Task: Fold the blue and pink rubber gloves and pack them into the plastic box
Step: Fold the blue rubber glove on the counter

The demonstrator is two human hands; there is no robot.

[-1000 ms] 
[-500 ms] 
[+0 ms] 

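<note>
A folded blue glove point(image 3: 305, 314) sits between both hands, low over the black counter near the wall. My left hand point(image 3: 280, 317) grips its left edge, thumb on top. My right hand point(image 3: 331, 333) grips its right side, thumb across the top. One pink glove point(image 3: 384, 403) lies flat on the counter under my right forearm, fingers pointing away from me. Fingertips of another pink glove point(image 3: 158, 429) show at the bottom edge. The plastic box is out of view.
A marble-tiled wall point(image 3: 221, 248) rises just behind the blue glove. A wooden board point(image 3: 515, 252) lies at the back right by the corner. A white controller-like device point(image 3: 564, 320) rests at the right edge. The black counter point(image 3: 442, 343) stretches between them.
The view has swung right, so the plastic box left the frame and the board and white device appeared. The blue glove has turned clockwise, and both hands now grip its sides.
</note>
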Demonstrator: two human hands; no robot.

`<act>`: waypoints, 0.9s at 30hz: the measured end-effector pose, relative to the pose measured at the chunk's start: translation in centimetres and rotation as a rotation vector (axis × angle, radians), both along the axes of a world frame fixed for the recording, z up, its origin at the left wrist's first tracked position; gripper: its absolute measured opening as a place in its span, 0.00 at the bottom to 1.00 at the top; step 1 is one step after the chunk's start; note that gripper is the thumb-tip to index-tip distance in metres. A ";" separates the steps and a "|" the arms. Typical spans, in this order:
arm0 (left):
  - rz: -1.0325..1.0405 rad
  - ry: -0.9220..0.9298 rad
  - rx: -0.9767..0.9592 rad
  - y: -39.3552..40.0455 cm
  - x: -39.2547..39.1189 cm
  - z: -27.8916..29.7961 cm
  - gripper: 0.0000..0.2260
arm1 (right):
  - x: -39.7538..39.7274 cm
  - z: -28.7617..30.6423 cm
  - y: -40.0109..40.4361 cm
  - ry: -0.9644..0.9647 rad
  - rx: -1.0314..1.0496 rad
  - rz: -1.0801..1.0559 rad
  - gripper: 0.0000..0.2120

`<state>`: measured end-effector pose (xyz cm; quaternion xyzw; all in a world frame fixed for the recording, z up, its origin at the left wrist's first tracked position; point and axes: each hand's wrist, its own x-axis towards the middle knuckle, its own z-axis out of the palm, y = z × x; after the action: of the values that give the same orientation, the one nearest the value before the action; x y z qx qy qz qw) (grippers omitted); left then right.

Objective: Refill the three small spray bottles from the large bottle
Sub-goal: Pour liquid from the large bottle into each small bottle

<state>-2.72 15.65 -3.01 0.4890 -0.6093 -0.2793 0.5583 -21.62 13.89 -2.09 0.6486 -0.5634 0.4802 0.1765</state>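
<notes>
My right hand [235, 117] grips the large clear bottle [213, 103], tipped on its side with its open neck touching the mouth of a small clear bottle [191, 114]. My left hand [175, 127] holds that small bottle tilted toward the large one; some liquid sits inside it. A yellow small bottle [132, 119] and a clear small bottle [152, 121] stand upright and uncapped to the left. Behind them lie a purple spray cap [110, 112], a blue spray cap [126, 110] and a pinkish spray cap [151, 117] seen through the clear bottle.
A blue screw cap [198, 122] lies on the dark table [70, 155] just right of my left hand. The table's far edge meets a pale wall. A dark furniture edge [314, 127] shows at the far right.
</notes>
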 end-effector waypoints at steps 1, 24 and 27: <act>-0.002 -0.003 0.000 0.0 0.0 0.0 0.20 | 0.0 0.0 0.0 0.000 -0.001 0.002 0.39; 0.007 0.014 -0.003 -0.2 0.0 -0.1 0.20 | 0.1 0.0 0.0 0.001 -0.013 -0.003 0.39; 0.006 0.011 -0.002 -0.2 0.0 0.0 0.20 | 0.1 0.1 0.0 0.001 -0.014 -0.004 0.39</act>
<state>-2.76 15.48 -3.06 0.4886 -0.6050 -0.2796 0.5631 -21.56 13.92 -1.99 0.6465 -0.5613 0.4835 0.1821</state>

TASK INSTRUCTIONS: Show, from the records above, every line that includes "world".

TASK ANSWER:
`<act>`: waypoints, 0.9s at 30hz: the measured end-effector pose, relative to the pose measured at the chunk's start: translation in centimetres and rotation as a rotation vector (axis × angle, radians), both along the axes of a world frame fixed for the recording, z up, its origin at the left wrist's first tracked position; gripper: its absolute measured opening as a place in its span, 0.00 at the bottom to 1.00 at the top; step 1 is one step after the chunk's start; note that gripper is the thumb-tip to index-tip distance in metres. A ";" separates the steps and a "|" the arms. Typical spans, in this order:
`<state>`: measured end-effector pose (xyz cm; quaternion xyzw; all in a world frame fixed for the recording, z up, its origin at the left wrist's first tracked position; point and axes: each hand's wrist, its own x-axis towards the middle knuckle, its own z-axis out of the palm, y = z × x; after the action: of the values that give the same orientation, the one nearest the value before the action; x y z qx qy qz qw) (grippers omitted); left then right.

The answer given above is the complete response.